**Required work**. Print, from the listing below, the lines starting at the line containing "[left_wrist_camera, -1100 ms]" and ending at the line containing "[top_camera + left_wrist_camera", exactly as they stand, and print nothing else.

**Input data**.

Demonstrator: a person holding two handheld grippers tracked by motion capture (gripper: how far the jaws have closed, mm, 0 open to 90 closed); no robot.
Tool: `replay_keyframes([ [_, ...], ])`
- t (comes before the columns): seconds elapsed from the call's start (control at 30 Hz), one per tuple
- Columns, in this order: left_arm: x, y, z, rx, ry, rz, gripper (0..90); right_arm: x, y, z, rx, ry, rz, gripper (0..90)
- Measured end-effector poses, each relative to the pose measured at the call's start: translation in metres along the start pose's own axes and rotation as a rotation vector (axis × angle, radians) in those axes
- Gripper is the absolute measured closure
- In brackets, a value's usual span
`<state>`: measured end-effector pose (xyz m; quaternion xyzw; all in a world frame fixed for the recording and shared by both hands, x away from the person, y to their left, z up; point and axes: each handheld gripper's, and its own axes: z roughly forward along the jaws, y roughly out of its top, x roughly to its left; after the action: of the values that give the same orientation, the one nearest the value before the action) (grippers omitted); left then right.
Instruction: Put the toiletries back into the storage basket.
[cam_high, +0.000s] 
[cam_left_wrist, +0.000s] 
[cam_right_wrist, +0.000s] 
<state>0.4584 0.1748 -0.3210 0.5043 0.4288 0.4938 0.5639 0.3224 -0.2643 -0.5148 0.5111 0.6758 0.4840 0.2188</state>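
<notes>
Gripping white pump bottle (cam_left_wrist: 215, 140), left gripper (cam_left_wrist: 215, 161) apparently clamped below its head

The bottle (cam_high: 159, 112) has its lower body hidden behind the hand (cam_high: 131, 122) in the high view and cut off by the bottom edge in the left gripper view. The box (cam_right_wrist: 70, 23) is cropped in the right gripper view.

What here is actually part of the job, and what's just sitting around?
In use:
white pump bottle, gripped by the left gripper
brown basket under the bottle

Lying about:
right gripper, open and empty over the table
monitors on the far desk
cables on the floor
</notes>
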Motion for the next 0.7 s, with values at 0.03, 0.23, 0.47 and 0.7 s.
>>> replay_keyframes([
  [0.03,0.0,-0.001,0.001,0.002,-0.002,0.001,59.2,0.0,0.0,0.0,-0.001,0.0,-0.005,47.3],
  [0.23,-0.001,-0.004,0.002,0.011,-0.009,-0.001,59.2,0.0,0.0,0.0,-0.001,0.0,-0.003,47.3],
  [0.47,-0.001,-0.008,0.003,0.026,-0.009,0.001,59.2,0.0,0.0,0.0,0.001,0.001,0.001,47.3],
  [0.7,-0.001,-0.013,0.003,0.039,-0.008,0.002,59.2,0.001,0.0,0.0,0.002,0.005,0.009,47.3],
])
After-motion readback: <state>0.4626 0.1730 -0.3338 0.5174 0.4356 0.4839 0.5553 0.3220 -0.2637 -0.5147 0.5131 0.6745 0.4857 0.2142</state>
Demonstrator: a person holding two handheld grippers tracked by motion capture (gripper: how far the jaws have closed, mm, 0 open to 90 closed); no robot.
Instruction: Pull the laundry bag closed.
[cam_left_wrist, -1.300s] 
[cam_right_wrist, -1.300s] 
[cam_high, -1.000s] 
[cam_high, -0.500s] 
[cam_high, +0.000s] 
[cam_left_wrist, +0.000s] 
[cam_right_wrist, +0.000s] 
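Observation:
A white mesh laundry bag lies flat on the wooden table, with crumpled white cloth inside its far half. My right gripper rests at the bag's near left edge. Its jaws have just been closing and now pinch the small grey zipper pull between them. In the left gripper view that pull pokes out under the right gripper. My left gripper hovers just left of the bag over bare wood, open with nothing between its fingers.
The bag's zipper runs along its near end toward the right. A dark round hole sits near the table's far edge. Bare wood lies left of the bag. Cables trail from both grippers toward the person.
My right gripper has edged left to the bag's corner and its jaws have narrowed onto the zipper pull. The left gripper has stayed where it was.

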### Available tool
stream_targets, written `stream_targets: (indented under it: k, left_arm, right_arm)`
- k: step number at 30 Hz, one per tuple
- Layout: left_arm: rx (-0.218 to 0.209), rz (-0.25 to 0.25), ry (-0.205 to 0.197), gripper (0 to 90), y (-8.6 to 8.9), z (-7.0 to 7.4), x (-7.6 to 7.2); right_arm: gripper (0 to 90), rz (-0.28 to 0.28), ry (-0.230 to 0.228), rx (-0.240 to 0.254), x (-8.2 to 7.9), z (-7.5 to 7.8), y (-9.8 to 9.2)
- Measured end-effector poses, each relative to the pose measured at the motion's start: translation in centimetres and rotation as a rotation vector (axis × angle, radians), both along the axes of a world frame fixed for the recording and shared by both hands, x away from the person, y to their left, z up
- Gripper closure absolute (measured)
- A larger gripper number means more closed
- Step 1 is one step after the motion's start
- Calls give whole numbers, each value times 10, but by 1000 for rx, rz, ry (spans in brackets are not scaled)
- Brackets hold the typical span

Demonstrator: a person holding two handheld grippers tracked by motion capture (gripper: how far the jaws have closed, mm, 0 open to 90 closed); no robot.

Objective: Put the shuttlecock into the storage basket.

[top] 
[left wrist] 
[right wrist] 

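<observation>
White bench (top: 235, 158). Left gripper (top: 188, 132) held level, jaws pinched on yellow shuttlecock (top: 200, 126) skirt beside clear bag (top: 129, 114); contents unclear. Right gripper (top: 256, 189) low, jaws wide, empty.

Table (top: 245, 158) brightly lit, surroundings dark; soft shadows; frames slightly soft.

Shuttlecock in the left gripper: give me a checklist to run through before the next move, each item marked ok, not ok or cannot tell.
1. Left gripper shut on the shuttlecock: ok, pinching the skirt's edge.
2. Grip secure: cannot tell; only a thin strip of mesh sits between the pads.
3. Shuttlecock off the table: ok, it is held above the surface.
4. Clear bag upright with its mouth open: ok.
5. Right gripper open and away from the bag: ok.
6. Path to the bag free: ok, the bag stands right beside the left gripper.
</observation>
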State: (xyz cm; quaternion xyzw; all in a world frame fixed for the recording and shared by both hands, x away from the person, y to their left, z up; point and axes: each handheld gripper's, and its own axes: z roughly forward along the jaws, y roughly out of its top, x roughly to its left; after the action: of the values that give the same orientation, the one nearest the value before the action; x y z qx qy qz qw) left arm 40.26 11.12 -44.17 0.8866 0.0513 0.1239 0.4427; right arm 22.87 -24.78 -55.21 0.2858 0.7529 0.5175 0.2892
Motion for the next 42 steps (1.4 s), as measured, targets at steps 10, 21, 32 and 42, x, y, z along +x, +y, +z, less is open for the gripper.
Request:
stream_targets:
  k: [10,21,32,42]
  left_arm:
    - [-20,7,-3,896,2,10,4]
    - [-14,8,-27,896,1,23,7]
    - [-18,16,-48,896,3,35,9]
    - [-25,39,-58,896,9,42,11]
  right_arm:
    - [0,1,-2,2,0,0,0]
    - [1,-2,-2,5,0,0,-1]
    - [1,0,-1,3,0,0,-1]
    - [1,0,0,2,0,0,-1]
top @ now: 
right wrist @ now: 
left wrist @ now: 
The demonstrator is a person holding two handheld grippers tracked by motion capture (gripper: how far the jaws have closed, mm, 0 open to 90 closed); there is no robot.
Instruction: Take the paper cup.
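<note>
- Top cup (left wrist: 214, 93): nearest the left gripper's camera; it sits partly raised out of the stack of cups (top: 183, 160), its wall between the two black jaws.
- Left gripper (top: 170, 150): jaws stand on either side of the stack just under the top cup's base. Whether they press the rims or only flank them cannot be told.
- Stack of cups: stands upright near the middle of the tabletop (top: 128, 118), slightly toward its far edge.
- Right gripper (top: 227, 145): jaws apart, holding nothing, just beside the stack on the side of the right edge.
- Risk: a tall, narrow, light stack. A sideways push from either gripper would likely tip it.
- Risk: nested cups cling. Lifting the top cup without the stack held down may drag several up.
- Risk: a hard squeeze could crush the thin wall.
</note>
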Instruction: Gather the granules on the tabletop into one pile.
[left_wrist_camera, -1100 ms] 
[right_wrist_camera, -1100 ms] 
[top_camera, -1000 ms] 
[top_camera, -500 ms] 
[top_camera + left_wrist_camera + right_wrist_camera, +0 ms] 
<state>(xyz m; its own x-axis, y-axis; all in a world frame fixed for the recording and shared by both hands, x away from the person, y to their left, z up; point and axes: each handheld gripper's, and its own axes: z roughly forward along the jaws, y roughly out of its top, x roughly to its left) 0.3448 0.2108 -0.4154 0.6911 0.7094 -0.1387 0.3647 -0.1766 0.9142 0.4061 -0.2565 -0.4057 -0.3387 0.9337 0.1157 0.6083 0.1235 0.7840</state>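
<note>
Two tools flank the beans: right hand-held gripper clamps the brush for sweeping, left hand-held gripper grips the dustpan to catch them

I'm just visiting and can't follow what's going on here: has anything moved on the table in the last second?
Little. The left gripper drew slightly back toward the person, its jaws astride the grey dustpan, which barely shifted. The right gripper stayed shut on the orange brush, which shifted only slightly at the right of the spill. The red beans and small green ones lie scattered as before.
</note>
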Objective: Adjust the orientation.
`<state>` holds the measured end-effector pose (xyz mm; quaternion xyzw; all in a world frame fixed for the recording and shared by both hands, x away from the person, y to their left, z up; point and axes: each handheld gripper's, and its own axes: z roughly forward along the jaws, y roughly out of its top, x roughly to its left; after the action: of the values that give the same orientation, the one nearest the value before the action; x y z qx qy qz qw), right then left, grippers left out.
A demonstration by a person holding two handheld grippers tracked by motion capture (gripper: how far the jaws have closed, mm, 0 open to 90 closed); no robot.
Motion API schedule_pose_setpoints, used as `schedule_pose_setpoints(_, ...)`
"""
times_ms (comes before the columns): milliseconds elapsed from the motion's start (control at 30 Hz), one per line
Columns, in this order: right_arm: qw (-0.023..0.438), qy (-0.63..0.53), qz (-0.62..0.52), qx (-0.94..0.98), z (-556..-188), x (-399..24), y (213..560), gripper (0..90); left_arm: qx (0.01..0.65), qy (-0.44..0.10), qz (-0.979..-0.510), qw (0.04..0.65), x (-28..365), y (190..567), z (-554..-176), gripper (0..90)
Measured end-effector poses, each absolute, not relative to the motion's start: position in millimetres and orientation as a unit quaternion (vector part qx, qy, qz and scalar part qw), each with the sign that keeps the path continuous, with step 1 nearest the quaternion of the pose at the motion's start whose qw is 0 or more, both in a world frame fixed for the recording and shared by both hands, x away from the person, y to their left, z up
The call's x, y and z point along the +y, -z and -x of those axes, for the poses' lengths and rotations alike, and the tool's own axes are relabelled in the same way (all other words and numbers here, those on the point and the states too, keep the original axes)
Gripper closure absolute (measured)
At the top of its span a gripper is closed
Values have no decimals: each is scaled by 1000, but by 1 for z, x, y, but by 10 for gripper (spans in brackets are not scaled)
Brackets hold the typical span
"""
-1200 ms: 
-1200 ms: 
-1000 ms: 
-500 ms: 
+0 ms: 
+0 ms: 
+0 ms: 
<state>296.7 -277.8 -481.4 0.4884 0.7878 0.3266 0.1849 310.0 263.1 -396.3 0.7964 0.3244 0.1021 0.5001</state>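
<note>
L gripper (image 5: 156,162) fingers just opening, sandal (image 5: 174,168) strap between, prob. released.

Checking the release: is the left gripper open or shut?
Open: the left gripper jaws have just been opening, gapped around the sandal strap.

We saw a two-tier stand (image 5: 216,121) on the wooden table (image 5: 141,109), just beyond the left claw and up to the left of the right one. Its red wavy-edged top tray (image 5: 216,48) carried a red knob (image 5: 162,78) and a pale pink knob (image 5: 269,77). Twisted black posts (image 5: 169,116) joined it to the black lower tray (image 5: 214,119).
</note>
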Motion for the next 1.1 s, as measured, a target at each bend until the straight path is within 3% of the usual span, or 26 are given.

**Exercise result**.
[left_wrist_camera, -1100 ms] 
[right_wrist_camera, -1100 ms] 
[top_camera, -1000 ms] 
[top_camera, -500 ms] 
[top_camera + left_wrist_camera + right_wrist_camera, +0 ms] 

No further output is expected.